即便将这满山美景尽收眼底,也难掩胸中翻腾的郁结。
她何尝不想立刻冲去找韩瑞真问个清楚?
但她强忍住了,理由只有一个:
若是现在前去,连她自己都无法预测会做出什么失控的举动。
那股鲜活而剧烈的情感正疯狂地吞噬着她。
她至少需要一点时间,将其生生消化。
?
她心里清楚,现在绝非轻举妄动的时机。
只因周遭投来的目光实在太过灼热。
毕竟全村人的心思,全都系在了韩瑞真与嘉颖身上——毕竟二人刚立下要共赴“百年佳约”的誓言。
即便怒火中烧到险些理智尽失,她也向来懂得审时度势。
往昔屠戮那些邪派恶徒时,她都会meticulously确保不留任何活口见证。
可如今,无论她想做什么,目击者都实在太多了。
所以,再忍耐片刻吧。她如此告诫自己,硬生生扛了下来。
对她而言,“忍耐”二字早已不觉陌生。
想想在峨眉派度过的漫长岁月里所承受的一切,这点委屈又算得了什么。
……
然而,她无法否认,此次心中翻涌、不得不强行压下的情绪,着实沉重得令人窒息。
青月轻叹一声,随即沉心静气,开始运气调息。
随着她体内气息丝丝缕缕地渗出,原本在附近盘桓的野兽们竟纷纷惊恐逃窜。
****
……怎么还不下山?
自从我把那份虚假的婚约消息传给青月后,她便彻底没了踪影。
峨眉山上下,压根不见她半分身影。
那个往日里总像块狗皮膏药似的黏着我、烦都烦不走的女人突然消失,反倒让我浑身不自在。

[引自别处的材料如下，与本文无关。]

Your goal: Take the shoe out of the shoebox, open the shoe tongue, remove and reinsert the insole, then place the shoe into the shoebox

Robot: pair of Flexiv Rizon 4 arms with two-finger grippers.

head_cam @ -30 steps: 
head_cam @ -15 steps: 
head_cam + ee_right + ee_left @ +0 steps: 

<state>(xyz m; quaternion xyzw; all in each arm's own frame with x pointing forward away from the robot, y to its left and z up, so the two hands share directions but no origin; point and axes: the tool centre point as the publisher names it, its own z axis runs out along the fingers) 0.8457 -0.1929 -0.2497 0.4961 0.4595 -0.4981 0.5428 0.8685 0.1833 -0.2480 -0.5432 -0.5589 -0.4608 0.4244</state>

在她离开的这段日子里,我一边手头忙着硝制皮衣,一边脑子里忍不住琢磨起她突然消失的两种可能。
第一种:她就这么放我一马了。
字面意义上的“放行”。想必是觉得我如今既已作为一家之主,便该给我留点私人空间。
这也算是她特有的一种体贴吧。
大概就是在说:“恭喜啊,张掌柜。往后你可要幸福美满地过日子。”这般祝福的话。
至于第二种……
……
手底下的动作猛地一顿。
第二种可能:她是真的快要气炸了。
光是脑补那个画面,就足以让我毛骨悚然。